As in all litigation, each case will present its own merits, whether a limitation period has begun because a party is aware of the appropriateness of a judicial remedy to right the alleged wrong. However, the car-crash example in Everding, mentioned above, shows even everyday cases may involve legal complexity about the availability of a remedy. Simply being wronged and wanting to sue may not be enough. A client may be advised not to sue until a certain level of damages have accrued. The ‘appropriate means’ test will evolve with judicial interpretation as the Ontario limitations regime goes forward. For now, it is important to recognize it as an enhancement of the discoverability principle. For any party or lawyer seeking to relieve a party from the operation of a limitation period, or seeking to repair a client matter where a limitation period is thought to have expired, it is now standard of care for an Ontario advocate to consider the application of the ‘appropriate means’ test.

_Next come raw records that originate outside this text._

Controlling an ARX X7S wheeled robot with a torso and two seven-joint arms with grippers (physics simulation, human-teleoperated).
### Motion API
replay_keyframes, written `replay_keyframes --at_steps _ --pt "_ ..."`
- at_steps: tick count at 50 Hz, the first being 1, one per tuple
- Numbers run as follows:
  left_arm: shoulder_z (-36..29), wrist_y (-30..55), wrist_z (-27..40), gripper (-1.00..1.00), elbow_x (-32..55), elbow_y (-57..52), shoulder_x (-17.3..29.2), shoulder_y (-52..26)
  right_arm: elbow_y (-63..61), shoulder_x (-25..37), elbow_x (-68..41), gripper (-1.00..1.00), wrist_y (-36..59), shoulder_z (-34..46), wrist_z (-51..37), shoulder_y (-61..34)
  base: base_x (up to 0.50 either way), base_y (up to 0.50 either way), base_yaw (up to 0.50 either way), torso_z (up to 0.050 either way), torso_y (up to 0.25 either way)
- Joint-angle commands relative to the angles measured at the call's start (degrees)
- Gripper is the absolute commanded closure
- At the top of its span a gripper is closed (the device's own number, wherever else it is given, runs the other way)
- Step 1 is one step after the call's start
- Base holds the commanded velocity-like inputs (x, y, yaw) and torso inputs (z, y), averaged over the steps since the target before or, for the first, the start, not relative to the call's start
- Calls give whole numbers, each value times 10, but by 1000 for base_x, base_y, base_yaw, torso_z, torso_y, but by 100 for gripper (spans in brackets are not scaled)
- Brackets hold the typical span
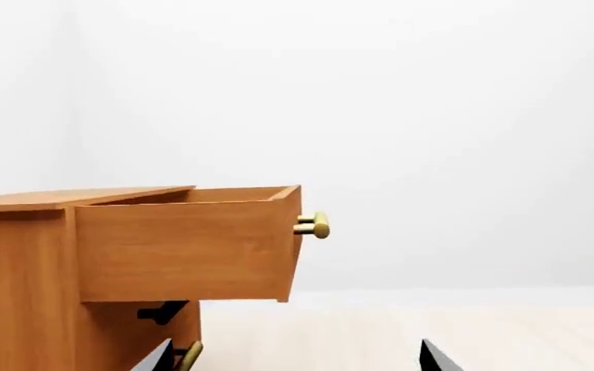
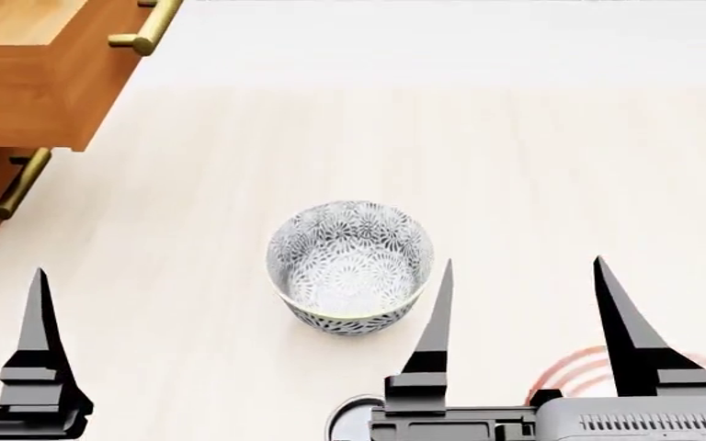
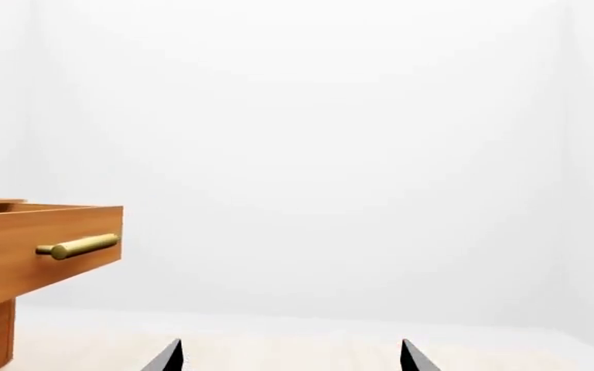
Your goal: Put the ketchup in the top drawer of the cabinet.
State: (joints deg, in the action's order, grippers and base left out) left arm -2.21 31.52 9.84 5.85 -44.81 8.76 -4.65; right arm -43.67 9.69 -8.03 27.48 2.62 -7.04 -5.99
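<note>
The ketchup (image 2: 577, 374) shows only as a round top with reddish rings, mostly hidden under my right gripper (image 2: 522, 262) at the near right. That gripper is open and empty, its fingertips (image 3: 168, 357) wide apart. The cabinet (image 1: 18, 294) stands at the far left. Its top drawer (image 2: 34, 83) is pulled out, showing its brass handle (image 1: 315, 225) and a bare inside. The left gripper (image 1: 297, 359) is open and empty, near the cabinet's front; only one of its fingers (image 2: 40, 322) shows in the head view.
A grey-patterned bowl (image 2: 349, 266) stands on the pale wooden table (image 2: 513, 165) between the grippers and the cabinet. The lower drawer front's brass handle (image 2: 12, 184) sits under the open drawer. White walls lie behind.
</note>
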Motion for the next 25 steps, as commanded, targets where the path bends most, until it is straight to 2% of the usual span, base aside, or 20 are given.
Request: replay_keyframes --at_steps 1,17,25 --pt "-3 0 5 -100 5 2 5 -2 2 5 -3 -100 -2 3 -6 0 352 0 0 0 0" --pt "-5 -4 13 -100 11 9 11 -1 8 9 -10 -100 -12 6 -11 1 354 0 0 0 0" --pt "-6 -6 17 -100 15 12 13 -2 11 9 -26 -100 -21 -1 -10 3 0 0 0 0 2"
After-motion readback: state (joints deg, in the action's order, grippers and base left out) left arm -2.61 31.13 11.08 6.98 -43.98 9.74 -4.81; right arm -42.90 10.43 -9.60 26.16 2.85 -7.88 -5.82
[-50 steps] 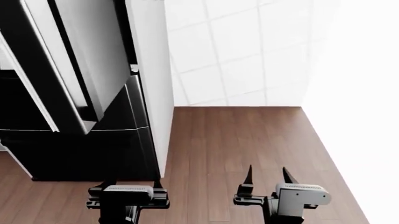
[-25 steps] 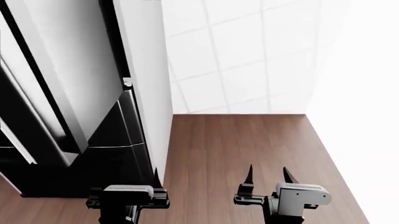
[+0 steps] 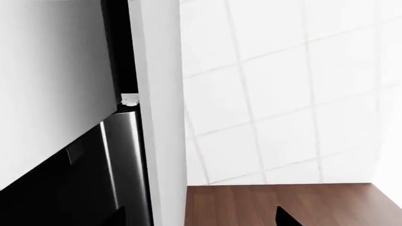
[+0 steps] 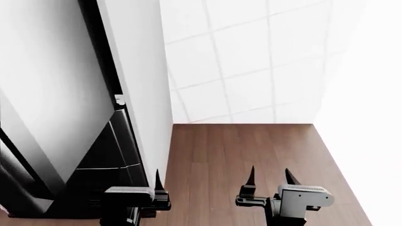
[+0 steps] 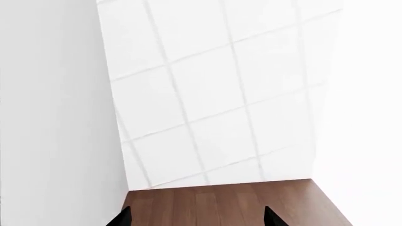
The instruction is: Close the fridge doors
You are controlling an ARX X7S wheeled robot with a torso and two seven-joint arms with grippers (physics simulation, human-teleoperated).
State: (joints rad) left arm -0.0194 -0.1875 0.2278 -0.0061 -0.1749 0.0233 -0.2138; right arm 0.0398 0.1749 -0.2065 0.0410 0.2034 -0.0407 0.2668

This development has two consequences to your practice. (1) If you think your client’s limitation period has been missed, this may provide relief and allow you to escape a negligence claim. (2) If you are responding to a pleading that an action is statute-barred, you must consider this test as a possible relief valve to be argued against the expiry of the limitation period. Failure to do so in the appropriate case may be a breach of the standard of care.